What To Learn From The Video Game Recession. And Do It Quickly.​

Failure is always an option.​



Before we get grim, remember this: The goal is creation. Everything else follows that. Figure out what you NEED to actually make the art. Anything else is just a bonus.

Last week, I wrote a blog post about how the video game industry seems to be entering a sad and painful period of contraction.

I've been writing these State of Indie posts for a long time. They're usually the most popular things I write. Last week, nobody seemed to care what I had to say. Nor should they. I'm a tiny, tiny figure in a big world, my time is past, and I'm writing depressing things.

But I still have a new RPG to sell (Geneforge 2 - Infestation, coming March 27), so the current grim conditions are very much on my mind.

So, the world is changing, and we need to figure out how to adjust with it. How do we need to change how we make our work? What do we teach to aspiring game makers? What does it take to survive?


This image is a repeat, but it’s vital to understand it. Dark times come and go. There will still be hits and still be growth.
I Feel Like a Traitor

I've been writing advice for making a living making indie games since 1997 or so. (My first site about it is still up, somehow.) In 2012, I wrote "Principles of an Indie Game Bottom Feeder", a much-read ode to the joy of this life.

And now here I am, being depressing and crapping on everything and wondering how many people I accidentally lead to ruin. I feel like a traitor.

After I wrote my last post about this mess, a longtime reader wrote me a long, thoughtful, heartfelt, sad email about how much hope I gave him and how much it hurts that I'm taking that away.

It's a bummer, man.

But my goal in all of this, all along, is to be honest. I'm not always right. I get things wrong all the time. I just never want to tell you anything I don't genuinely believe is the truth.
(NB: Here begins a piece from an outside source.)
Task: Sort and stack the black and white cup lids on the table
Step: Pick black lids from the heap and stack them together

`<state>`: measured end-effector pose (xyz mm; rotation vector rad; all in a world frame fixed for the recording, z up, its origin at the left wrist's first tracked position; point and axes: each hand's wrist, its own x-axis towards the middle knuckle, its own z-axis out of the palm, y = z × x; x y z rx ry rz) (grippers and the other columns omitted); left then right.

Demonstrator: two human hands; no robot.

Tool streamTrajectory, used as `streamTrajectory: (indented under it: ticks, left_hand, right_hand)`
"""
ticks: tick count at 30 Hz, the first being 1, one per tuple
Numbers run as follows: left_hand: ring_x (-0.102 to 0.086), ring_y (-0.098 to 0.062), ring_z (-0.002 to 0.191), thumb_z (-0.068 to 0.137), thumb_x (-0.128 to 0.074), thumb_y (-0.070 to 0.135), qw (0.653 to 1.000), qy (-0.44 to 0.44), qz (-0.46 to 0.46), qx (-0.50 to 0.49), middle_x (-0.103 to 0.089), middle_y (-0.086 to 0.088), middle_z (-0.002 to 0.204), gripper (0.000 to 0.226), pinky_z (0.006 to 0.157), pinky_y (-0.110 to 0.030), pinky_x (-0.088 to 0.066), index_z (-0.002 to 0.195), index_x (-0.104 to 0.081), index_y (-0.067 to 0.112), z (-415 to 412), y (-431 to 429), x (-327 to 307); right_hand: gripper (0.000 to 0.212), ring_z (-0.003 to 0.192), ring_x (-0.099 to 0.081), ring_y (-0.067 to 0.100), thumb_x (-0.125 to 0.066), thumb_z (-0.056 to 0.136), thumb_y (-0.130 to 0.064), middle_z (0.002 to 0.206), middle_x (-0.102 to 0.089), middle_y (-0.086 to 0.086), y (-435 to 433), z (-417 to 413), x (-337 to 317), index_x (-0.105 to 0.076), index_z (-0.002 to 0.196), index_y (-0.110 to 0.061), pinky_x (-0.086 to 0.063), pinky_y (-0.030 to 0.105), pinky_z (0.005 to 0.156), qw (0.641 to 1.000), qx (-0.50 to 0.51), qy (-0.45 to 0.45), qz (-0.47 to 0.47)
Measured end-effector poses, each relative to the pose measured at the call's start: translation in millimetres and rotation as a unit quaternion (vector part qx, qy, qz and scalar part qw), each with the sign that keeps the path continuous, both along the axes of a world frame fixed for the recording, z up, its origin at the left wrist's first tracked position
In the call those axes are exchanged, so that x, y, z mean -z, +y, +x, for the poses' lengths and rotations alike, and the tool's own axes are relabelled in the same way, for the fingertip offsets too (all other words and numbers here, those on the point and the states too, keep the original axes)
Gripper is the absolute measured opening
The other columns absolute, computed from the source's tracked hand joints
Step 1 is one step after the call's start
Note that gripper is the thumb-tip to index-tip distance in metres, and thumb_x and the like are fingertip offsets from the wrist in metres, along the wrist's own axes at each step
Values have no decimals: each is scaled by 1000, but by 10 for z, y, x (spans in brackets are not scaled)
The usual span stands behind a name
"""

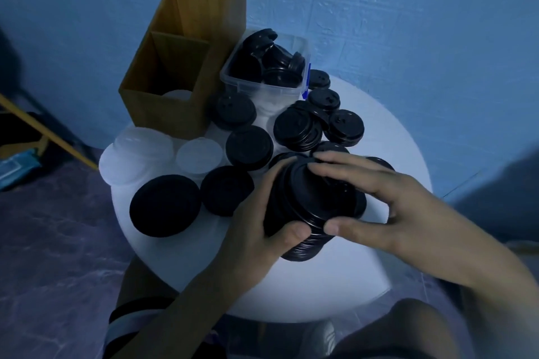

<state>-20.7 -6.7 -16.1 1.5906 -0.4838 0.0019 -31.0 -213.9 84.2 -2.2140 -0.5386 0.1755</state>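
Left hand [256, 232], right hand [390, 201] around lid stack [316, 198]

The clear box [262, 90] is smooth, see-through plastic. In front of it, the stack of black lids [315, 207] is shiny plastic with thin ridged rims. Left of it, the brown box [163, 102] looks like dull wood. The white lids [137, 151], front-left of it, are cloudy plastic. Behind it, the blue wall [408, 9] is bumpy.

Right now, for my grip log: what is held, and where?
A black lid stack: left hand grips its side, right hand clasps the top lid's rim.
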Motion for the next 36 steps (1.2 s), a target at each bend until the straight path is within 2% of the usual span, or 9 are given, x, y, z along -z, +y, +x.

There are times for joy and ambition. And there are times to tread carefully. Times to take big risks. And times to cover your ass. If you can't adjust to both modes, you shouldn't start a game business. Or any other sort of business.

And It Feels Like The World Is Changing

Let's assume that the video game industry is going to shrink. Not go away, just shrink. A lot of people lose jobs. Companies go under. People in the industry end up leaving it.

There needs to be a period of mental adjustment. We need different plans. We need to figure out what questions we should ask so that we can start answering them.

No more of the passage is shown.